::: Dataset section

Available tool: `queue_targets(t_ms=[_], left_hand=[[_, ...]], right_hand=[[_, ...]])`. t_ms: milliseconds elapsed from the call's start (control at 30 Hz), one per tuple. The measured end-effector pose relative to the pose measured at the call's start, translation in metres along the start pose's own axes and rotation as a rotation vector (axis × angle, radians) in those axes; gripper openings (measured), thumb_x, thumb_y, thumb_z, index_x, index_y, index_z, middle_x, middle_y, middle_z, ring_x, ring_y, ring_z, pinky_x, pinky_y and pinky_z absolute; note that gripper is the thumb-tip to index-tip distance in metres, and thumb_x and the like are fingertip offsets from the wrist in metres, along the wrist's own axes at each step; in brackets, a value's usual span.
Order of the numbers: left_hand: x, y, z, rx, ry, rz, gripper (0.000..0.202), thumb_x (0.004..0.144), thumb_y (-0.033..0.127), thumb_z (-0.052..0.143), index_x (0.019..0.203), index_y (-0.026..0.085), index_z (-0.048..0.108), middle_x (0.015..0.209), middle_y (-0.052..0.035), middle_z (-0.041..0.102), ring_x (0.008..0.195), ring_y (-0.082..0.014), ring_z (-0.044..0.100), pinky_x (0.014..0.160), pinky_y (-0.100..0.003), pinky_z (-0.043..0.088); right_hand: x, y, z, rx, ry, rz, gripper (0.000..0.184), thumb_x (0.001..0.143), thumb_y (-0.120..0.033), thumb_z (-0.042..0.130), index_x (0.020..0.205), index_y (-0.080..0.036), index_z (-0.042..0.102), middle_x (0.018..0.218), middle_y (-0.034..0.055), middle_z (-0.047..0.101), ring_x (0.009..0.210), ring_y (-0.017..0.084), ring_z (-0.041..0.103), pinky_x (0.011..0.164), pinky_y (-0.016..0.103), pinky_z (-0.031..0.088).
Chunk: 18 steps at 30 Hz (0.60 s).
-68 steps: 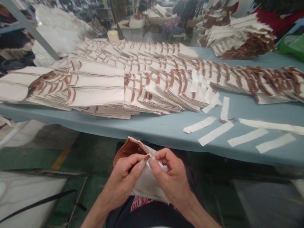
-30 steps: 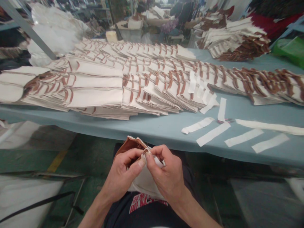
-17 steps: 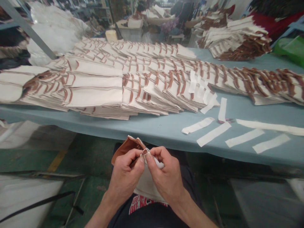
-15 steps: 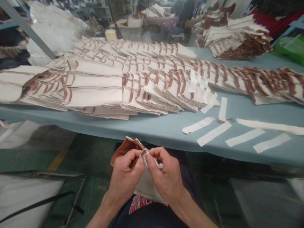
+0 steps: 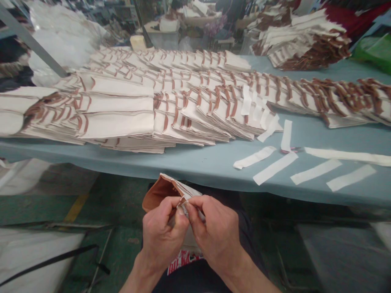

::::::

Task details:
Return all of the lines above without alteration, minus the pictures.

Reply:
Available tool: `queue_targets(t_ms=[_], left_hand=[[_, ...]], right_hand=[[_, ...]])`. t_ms: milliseconds elapsed from the call's start (control at 30 Hz), one per tuple. The measured end-effector pose relative to the pose measured at the call's start, translation in metres along the start pose's own axes and rotation as a rotation vector (axis × angle, radians) in those axes; gripper openings (measured), thumb_x, thumb_y, thumb_z, index_x, index_y, index_z, middle_x, middle_y, middle_z, ring_x, ring_y, ring_z, pinky_x, pinky_y and pinky_z absolute; note that gripper is the thumb-tip to index-tip distance in metres, and thumb_x and the like are fingertip offsets from the wrist in metres, along the wrist's own axes at each step; in brackets, a value's usual span.
Order of the numbers: left_hand: x, y, z, rx, ry, rz, gripper (0.000..0.202), thumb_x (0.004..0.144), thumb_y (-0.033..0.127), thumb_z (-0.052..0.143), index_x (0.019..0.203), index_y (-0.026..0.085), index_z (-0.048..0.108), middle_x (0.015..0.209), middle_y (-0.052..0.035), middle_z (-0.041..0.102), ring_x (0.008..0.195), ring_y (-0.082..0.014), ring_z (-0.044..0.100), pinky_x (0.014..0.160), pinky_y (-0.100..0.003), pinky_z (-0.043..0.088); right_hand: x, y, z, rx, ry, rz, gripper (0.000..0.184), thumb_x (0.001..0.143), thumb_y (-0.120..0.033), thumb_z (-0.042..0.130), index_x (0.020..0.205), index_y (-0.080..0.036), index_z (-0.042..0.102), middle_x (0.018..0.218), middle_y (-0.034..0.055), middle_z (-0.047..0.101), ring_x (0.009..0.210), ring_y (-0.017..0.084), ring_z (-0.041..0.103), pinky_x (0.011..0.164), pinky_y (-0.016..0.103), pinky_z (-0.031..0.088).
Chunk: 18 steps at 30 Hz (0.60 s).
-68 steps: 
-30 steps: 
-17 steps: 
-15 steps: 
+0 steps: 

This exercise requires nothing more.